Climate Change, Environment, Exploration, Feature, Travel/Tourism

Peru’s Cordillera Blanca rapidly melting, threatens ecosystem

A warming process in Peru’s Cordillera Blanca – the Andean country’s most important glacier system – is causing ice and snow to melt at an accelerated rate, jeopardizing ecosystems, water supplies and the safety of Peruvians in the region, the country’s main water authority reiterated this week.

The White Cordillera’s glacial surface has shrunk by 27 percent, from 723 square kilometers in the 1970s, to approximately 631 square kilometers today, reported Peru’s National Water Agency, or ANA.

“As the iced surface receded, the glaciers subdivided and lakes have appeared,” said the Director of ANA’s Glaciology Unit, Marco Zapata.

In the Peruvian Andes, glaciers regulate many hydrologic basins. These glaciers retain the precipitation in the rainy season, to let it off by melting into the rivers during the dry season, and play a decisive role in climate regulation.

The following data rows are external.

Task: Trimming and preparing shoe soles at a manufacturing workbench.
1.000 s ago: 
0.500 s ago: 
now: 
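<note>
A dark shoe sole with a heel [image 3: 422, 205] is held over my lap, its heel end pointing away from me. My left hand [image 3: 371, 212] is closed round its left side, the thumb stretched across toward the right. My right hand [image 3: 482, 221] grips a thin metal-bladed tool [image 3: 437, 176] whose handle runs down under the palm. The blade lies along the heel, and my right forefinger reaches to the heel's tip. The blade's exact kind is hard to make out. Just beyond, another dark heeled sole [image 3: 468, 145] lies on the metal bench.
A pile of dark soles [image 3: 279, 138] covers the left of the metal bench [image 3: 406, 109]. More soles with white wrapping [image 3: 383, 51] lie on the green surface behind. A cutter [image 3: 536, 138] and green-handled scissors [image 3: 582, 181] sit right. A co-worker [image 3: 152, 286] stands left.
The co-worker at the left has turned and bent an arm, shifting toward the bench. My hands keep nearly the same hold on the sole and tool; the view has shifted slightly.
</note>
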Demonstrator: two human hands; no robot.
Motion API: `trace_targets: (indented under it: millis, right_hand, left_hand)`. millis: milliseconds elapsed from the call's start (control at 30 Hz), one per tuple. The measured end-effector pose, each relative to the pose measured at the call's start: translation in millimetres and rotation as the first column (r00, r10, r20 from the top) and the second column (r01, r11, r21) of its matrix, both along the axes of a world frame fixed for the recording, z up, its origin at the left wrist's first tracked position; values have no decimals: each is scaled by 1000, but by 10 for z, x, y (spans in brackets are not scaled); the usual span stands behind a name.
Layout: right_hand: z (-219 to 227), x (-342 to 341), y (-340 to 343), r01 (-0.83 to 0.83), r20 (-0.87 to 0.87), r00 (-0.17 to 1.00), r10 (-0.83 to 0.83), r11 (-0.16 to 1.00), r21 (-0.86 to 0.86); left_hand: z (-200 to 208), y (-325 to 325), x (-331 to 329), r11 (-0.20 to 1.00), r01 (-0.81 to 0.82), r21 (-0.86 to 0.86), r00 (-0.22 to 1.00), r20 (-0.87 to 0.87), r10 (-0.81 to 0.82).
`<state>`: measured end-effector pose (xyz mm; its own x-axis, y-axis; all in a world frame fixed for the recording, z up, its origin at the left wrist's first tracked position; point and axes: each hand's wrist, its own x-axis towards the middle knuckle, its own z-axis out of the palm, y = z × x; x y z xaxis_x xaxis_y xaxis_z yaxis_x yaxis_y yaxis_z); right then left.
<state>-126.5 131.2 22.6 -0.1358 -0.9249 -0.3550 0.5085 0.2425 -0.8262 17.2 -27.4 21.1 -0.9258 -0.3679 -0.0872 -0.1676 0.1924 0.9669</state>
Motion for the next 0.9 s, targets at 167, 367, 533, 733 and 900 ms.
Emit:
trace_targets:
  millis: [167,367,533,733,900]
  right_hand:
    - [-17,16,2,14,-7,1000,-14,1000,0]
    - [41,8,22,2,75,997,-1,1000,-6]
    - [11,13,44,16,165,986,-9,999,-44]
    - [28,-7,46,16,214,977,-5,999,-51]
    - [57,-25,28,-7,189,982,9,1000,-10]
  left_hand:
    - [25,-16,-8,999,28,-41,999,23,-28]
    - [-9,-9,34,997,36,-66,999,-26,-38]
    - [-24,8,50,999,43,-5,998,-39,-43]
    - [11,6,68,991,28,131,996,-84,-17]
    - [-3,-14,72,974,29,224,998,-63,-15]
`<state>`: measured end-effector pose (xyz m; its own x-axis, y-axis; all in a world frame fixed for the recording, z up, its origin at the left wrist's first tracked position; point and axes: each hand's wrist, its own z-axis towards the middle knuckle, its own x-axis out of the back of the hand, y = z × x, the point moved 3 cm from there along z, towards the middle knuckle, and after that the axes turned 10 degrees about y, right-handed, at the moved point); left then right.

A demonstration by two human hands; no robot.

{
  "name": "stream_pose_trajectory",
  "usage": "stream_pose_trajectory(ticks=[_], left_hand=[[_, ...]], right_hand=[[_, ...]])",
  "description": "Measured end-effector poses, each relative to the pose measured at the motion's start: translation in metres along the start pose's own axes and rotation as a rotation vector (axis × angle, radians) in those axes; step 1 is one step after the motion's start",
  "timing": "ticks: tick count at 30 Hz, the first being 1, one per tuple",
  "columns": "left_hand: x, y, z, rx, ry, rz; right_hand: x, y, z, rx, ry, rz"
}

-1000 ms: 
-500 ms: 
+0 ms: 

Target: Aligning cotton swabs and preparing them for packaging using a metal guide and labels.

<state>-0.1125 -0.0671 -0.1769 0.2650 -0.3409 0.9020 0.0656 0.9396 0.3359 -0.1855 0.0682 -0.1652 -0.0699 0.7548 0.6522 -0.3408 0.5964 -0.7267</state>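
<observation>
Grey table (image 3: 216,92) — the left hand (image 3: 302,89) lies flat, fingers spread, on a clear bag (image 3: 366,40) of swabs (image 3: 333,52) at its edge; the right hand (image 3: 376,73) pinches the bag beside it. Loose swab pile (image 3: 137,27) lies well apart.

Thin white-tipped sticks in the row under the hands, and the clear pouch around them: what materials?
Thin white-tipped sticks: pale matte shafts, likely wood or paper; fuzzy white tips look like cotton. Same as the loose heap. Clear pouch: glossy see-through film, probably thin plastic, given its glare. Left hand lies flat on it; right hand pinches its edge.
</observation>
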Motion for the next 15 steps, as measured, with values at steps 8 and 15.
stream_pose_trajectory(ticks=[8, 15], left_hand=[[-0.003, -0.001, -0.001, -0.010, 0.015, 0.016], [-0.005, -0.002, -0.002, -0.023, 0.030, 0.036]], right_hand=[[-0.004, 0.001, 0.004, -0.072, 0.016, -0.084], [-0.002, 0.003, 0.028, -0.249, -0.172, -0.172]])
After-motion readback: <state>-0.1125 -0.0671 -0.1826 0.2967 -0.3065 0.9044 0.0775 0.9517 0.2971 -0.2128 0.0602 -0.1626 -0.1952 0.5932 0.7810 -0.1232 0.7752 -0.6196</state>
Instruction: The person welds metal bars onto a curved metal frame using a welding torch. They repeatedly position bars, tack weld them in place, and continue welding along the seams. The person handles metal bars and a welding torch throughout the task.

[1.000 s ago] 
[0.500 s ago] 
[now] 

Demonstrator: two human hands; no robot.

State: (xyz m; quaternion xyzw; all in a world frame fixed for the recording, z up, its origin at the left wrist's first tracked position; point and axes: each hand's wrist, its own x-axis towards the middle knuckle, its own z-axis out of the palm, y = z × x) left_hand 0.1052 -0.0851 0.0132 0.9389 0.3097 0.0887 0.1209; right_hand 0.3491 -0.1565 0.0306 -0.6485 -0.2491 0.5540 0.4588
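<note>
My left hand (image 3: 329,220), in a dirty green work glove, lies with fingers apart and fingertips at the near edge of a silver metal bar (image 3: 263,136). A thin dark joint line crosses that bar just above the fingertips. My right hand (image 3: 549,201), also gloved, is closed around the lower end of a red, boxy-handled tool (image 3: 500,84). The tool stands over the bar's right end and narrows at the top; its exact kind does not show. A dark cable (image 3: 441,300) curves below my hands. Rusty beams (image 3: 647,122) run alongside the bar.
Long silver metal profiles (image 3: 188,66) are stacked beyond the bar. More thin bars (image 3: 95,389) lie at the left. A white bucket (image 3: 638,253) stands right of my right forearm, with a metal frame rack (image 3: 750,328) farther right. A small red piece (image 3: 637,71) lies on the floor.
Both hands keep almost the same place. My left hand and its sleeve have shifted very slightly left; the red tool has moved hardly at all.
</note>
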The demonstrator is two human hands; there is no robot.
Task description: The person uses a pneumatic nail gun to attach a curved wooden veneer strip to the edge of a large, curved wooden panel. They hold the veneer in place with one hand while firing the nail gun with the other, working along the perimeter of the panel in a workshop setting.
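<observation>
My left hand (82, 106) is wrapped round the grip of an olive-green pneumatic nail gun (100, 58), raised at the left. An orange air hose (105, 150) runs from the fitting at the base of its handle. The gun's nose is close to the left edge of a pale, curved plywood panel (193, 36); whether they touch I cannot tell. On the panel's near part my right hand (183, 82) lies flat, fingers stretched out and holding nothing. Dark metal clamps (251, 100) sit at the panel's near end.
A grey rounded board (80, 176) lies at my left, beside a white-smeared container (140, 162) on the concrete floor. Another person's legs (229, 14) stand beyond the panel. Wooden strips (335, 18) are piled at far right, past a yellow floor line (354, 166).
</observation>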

But, according to Yves Arnaud, a scientist employed by France’s Institute for Developmental Research, “a retreat of these glaciers is being observed, most probably as a consequence of the global warming, and leads to worry about the future of the water resources.”

In January, just two years after residents and local authorities first sounded the alarm, climate change was blamed for the complete disappearance of Puno’s Quilca Mountain’s snow cap.

The lack of snow atop Quilca Mountain is likely to cause water shortages in the region, especially for populations living around the mountain.

A year prior, in may 2008, Irena’s Glaciological Unit reported that the Broggi Glacier, located atop Cordillera Blanca — the largest glacier chain in the tropics – had completely disappeared.